The first film debuting in CaFA’s new series will return audiences to Jamaica via two Israeli DJ’s intent on resurrecting a once-popular style of reggae music.  In “Congo Beats the Drum,” Ariel Tagar (Kalbata) and Uri Wertheim (Mixmonster) travel from their basement studio in Tel Aviv, all the way to the Kingston ghettos and countryside, looking for their favorite singers of days gone by to record an album with forgotten Rub-a-Dub style reggae artists . Insisting on not using any computers in the process, while blending in elements of techno, psychedelic funk, African roots music, they encounter an eccentric and often challenging culture while trying to achieve their goal.  
Rub-a-Dub style reggae was developed in the late 1970’s through the 1980’s and served as the precursor to Dancehall music, filling the gap of influential Jamaican rhythms after the passing of Bob Marley in 1981.  And according to Beth Lesser, author of “Rub-a-Dub Style: The Roots of Modern Dancehall,” this innovative music style, with its use of pre-programmed beats and “battles” also influenced hip-hop during its time of major growth.  

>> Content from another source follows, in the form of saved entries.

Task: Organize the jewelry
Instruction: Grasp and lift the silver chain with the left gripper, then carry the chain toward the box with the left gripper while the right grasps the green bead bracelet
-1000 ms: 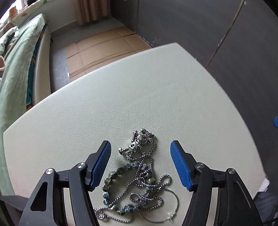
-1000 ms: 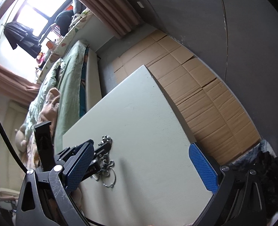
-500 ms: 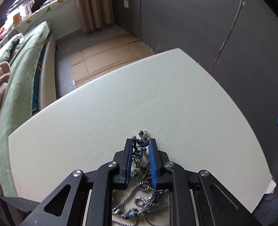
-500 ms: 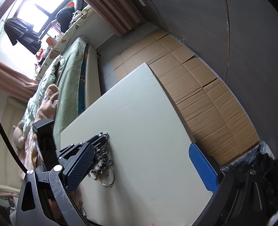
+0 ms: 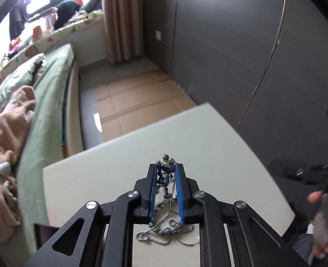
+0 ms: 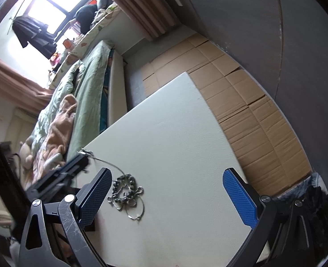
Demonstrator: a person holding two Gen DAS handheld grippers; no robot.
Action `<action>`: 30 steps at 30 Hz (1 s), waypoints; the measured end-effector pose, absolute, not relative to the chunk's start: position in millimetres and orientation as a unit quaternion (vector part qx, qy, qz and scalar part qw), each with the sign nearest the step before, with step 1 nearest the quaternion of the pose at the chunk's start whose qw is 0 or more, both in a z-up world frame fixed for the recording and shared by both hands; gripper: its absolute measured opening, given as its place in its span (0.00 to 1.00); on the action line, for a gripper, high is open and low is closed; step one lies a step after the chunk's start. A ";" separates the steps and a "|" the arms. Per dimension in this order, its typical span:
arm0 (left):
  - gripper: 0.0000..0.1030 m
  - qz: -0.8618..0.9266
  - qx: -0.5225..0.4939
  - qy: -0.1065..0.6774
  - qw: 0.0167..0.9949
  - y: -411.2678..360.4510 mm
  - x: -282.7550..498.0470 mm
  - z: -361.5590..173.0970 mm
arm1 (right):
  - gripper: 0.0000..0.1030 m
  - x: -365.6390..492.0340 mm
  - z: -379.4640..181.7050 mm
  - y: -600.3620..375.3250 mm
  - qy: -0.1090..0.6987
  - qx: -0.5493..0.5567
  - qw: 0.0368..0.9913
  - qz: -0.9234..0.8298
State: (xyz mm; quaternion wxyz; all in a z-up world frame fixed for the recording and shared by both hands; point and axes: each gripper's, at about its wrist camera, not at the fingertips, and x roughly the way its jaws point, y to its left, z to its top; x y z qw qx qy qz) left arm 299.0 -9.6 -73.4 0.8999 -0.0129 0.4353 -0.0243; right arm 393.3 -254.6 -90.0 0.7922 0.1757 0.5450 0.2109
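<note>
My left gripper [image 5: 166,166] is shut on a small silver figure pendant [image 5: 167,164], held a little above the white table pad [image 5: 208,142]. Its chain [image 5: 164,211] hangs from the jaws down to a tangled pile of beaded and silver chains [image 5: 164,233] on the pad. In the right wrist view the same chain [image 6: 106,163] stretches taut from the pendant [image 6: 86,152] to the pile [image 6: 125,189], where a thin ring-shaped loop [image 6: 137,209] lies. My right gripper [image 6: 167,173] stands open over the pad [image 6: 175,133], just right of the pile, with nothing between its fingers.
A bed with a green quilt [image 5: 46,102] runs along the table's left side. Flattened cardboard [image 6: 241,102] covers the floor beyond the far edge, below dark wall panels [image 5: 230,44]. A person's hand [image 5: 317,198] shows at the right. Dark cloth [image 6: 315,200] lies off the table's corner.
The left gripper's jaws closed on the figure pendant, then rose with it, drawing its chain up out of the pile. The right gripper has stayed where it was, open.
</note>
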 end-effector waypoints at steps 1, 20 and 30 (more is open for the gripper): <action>0.17 -0.022 -0.015 0.430 0.902 -6.1 295.5 -66.6 | 0.98 392.7 -90.8 -251.4 0.547 0.174 0.790 0.216; 0.16 0.011 -0.023 0.343 0.939 35.2 230.6 31.6 | 0.51 379.7 -120.0 -168.9 0.580 0.093 0.756 0.287; 0.16 0.029 -0.021 0.312 0.949 56.7 205.1 70.6 | 0.35 378.8 -141.8 -118.2 0.588 -0.003 0.764 0.266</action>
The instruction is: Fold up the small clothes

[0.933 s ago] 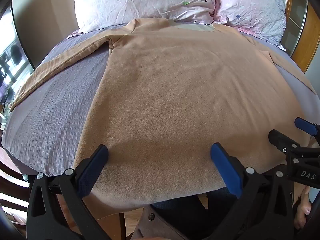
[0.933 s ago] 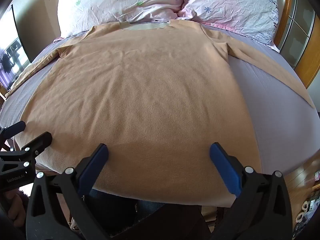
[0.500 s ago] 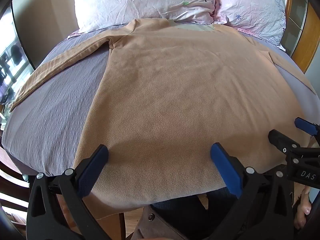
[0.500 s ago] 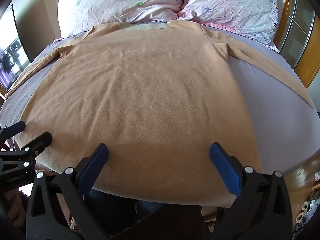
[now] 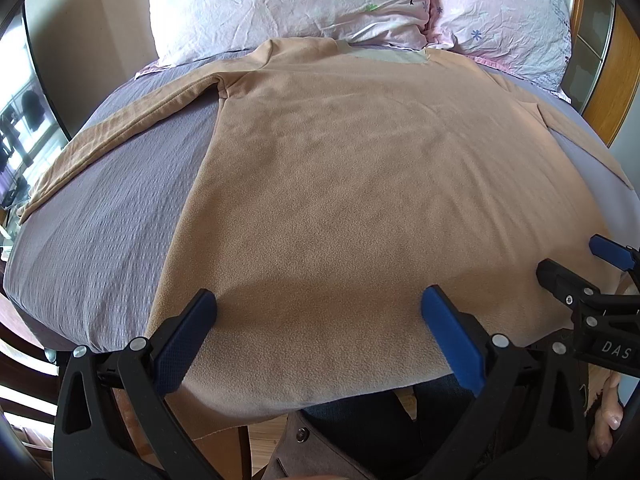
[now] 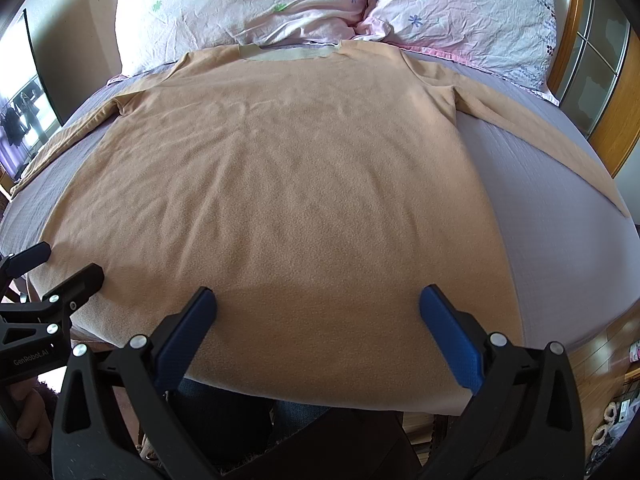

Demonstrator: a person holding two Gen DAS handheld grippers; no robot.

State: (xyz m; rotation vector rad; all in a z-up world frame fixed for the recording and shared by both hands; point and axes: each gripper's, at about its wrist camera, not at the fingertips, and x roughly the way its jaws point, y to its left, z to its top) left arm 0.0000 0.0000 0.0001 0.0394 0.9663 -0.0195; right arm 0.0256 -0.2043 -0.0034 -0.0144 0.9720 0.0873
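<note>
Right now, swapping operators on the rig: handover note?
Left gripper: jaws wide open, empty, over the hem of the tan long-sleeve top.
Right gripper: jaws wide open, empty, also over the hem.
Top lies flat on the grey bedsheet, collar toward the pillows, both sleeves spread out sideways.
Done: laid out flat. Left: every fold; nothing gripped yet.

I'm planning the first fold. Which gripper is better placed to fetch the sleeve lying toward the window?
Left. The left gripper hovers open nearer that sleeve; the right gripper sits farther across the shirt.
</note>
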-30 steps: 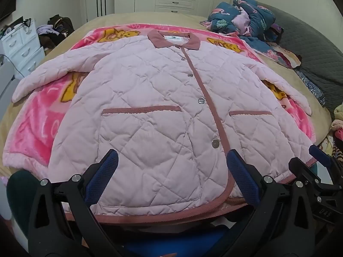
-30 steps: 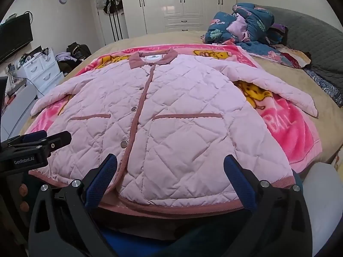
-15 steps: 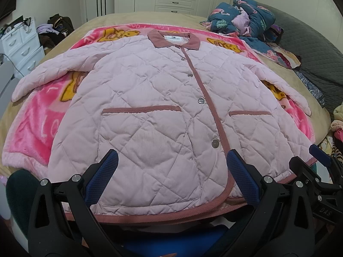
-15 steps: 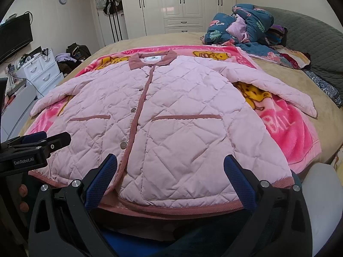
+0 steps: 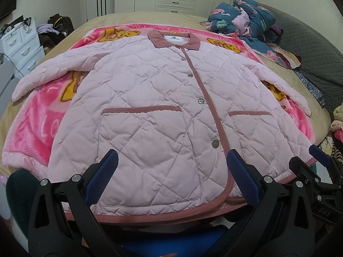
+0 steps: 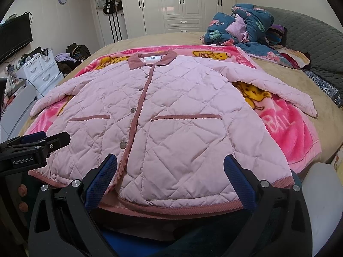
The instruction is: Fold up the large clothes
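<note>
Both jaws stand spread wide and grasp nothing: left gripper (image 5: 171, 177) and right gripper (image 6: 169, 177) hover just above the near hem of the quilted pink jacket (image 5: 163, 111). Jacket lies flat, front up, buttoned, sleeves splayed left and right, on a pink cartoon blanket (image 5: 36, 126) over the bed (image 6: 325, 115). Judgement: folding not begun. Recommend taking a sleeve cuff and the matching hem corner together, pinching deep into the padding, then carrying both across the button line.
</note>
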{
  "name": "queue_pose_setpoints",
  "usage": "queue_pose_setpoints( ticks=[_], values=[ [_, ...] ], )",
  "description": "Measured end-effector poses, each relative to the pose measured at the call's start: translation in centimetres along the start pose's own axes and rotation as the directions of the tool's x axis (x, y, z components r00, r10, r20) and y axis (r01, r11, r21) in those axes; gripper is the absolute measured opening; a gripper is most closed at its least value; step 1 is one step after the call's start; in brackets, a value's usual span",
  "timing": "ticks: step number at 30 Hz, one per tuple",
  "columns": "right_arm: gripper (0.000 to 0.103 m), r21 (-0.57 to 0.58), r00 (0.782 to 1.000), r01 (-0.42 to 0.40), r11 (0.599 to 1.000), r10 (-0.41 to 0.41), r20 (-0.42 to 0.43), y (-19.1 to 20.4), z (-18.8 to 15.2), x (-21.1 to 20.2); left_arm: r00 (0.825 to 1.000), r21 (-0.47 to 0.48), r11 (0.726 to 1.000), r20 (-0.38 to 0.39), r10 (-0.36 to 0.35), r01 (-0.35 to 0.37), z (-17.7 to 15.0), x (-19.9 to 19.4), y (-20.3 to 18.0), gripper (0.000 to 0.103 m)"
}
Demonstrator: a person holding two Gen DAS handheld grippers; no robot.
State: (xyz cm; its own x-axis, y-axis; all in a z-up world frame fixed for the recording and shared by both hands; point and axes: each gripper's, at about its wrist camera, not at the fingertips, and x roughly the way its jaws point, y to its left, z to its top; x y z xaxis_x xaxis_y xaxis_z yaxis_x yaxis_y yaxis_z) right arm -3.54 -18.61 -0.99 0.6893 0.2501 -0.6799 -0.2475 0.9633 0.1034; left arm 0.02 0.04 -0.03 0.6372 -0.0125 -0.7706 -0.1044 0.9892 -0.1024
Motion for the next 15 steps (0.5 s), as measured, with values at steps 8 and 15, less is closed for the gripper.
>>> queue_pose_setpoints(
  ticks=[8, 15],
  values=[
    [0.099, 0.0, 1.0, 0.0, 1.0, 0.0, 0.0, 0.02, -0.01, 0.0, 1.0, 0.0, 1.0, -0.001, 0.0, 0.0, 0.0, 0.0, 0.0, 0.095],
    [0.099, -0.001, 1.0, 0.0, 1.0, 0.0, 0.002, 0.01, 0.04, -0.05, 1.0, -0.001, 1.0, -0.002, -0.001, 0.001, 0.0, 0.01, 0.01, 0.095]
  ],
)
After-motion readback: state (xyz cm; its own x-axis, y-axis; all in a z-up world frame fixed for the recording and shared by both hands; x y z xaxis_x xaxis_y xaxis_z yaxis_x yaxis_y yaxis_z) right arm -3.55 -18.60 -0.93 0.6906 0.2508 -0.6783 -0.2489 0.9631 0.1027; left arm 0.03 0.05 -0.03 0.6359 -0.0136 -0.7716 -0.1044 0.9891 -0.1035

Appearing in the film are past Rub-a-Dub champions such as Jah Thomas, Mutabaruka (who film fans should remember as the character Shango from Haile Gerima’s “Sankofa” – 1993),  Little John, Echo Minott, Major Mackerel, Trinity, Puddy Roots and the sadly, recently departed Prince Jazzbo.
Screening on February 13th at the Made In NY Media Center-IFP in DUMBO, Brooklyn (30 John Street) at 6:30p, this is a must-see for music and reggae enthusiasts.  Tickets should still be available.  Preceding the film is the touching short film “Egress,” directed by and starring Sean M. Field, who hails from Barbados.